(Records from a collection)
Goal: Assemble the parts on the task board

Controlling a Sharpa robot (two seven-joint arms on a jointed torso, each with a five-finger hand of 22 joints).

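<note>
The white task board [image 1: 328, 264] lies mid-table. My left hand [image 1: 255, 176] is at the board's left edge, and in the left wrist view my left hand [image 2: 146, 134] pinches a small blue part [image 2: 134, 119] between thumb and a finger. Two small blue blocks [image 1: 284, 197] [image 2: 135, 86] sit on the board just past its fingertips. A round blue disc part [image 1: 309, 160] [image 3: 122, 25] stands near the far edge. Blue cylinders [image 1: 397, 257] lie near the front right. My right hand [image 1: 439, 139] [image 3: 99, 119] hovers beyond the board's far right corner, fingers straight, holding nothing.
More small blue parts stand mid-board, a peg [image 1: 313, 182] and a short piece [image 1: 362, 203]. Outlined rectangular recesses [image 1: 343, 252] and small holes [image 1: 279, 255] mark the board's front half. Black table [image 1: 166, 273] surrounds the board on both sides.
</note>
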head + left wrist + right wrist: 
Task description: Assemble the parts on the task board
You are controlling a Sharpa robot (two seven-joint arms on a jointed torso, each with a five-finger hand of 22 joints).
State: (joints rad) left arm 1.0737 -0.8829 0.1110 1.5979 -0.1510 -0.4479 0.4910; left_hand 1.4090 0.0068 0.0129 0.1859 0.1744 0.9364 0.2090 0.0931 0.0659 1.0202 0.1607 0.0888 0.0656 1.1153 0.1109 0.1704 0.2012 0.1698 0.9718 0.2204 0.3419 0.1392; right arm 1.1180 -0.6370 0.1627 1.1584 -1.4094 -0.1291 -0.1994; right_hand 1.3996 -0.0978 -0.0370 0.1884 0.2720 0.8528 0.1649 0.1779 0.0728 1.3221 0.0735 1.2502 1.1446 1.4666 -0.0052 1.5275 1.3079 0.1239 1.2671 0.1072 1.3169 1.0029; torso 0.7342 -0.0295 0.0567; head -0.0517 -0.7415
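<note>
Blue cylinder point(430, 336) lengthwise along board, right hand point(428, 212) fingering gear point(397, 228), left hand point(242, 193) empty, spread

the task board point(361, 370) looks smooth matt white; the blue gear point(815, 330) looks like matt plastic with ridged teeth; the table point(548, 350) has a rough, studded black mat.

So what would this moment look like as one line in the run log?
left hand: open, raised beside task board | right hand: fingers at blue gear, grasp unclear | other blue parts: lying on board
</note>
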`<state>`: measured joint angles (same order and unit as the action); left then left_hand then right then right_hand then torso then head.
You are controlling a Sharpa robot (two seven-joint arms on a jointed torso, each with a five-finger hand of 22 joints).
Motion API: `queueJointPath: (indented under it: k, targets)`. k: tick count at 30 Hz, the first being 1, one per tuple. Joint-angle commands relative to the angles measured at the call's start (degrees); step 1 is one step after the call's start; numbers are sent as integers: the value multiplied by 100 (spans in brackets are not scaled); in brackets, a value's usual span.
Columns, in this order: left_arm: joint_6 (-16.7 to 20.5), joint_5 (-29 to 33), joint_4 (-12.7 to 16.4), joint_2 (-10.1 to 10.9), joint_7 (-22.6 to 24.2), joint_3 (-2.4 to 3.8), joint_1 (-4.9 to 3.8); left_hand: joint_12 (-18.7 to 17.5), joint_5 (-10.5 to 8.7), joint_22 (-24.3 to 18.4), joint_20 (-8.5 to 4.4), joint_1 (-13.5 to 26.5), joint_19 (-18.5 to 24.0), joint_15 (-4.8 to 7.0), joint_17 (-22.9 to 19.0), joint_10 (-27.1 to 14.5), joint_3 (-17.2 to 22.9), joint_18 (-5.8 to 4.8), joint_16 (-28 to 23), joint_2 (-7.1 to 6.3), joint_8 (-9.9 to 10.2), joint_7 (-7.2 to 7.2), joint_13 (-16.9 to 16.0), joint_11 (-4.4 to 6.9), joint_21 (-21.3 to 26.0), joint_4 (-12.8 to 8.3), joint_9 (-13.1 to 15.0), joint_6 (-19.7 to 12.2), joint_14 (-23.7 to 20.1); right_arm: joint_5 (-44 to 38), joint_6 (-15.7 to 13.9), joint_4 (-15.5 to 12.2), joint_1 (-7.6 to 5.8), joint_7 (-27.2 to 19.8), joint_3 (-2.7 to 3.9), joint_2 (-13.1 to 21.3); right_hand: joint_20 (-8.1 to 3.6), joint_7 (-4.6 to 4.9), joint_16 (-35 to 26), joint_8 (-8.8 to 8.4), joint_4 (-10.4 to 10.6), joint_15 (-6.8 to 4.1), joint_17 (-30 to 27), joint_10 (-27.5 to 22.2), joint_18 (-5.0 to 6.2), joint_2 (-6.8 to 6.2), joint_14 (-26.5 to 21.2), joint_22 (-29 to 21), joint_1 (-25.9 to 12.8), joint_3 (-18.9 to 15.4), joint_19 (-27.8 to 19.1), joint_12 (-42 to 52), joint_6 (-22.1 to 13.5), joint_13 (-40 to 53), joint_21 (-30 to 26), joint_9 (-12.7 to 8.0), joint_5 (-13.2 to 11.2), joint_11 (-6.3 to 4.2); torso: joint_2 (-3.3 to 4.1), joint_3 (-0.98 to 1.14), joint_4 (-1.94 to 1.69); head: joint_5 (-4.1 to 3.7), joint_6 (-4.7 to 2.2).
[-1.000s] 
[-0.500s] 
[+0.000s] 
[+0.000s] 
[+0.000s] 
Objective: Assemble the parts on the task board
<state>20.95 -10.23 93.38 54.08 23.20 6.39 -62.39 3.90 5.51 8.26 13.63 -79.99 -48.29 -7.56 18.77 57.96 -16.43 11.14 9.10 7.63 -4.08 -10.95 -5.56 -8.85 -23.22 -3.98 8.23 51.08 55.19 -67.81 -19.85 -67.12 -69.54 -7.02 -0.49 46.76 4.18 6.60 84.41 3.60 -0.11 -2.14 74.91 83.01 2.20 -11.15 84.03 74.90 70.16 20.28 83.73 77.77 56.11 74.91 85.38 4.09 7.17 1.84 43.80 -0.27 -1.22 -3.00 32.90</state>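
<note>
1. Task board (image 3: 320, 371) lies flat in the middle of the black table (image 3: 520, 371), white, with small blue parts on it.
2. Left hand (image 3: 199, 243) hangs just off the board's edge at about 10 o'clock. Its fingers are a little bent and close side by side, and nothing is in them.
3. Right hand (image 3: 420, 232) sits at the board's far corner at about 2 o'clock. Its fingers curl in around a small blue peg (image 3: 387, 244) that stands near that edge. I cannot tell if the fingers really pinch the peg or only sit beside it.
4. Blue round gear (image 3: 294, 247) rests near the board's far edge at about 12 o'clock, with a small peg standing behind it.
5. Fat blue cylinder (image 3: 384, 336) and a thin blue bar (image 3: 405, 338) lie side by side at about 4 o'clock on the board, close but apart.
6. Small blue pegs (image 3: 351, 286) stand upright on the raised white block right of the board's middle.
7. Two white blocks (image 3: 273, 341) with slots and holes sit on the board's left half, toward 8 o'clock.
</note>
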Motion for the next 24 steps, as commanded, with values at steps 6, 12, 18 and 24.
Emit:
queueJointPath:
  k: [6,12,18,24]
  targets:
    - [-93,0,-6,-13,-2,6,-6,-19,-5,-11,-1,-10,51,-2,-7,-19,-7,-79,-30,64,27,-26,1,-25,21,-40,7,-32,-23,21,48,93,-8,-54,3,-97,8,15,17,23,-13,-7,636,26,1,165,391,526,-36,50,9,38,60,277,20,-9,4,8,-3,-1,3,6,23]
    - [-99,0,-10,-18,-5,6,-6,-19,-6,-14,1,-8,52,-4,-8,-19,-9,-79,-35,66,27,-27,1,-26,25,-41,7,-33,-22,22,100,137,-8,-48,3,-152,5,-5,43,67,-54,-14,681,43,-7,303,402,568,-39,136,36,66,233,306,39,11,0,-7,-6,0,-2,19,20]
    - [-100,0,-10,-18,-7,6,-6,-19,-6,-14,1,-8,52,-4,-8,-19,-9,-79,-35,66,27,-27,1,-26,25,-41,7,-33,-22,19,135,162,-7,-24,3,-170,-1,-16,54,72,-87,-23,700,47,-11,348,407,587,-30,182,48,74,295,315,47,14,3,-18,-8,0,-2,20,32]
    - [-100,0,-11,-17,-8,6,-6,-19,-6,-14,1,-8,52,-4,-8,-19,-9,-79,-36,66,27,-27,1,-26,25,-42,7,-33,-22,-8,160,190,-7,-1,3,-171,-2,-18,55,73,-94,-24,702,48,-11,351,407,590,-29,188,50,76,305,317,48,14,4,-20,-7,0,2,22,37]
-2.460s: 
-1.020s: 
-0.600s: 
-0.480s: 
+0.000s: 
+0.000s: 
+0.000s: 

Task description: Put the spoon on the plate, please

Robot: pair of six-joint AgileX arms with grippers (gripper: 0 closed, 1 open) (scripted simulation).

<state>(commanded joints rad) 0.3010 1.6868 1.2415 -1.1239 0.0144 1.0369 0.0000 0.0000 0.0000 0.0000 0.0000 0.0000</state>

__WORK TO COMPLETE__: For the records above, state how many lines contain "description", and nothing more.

__TASK SOLUTION__: 2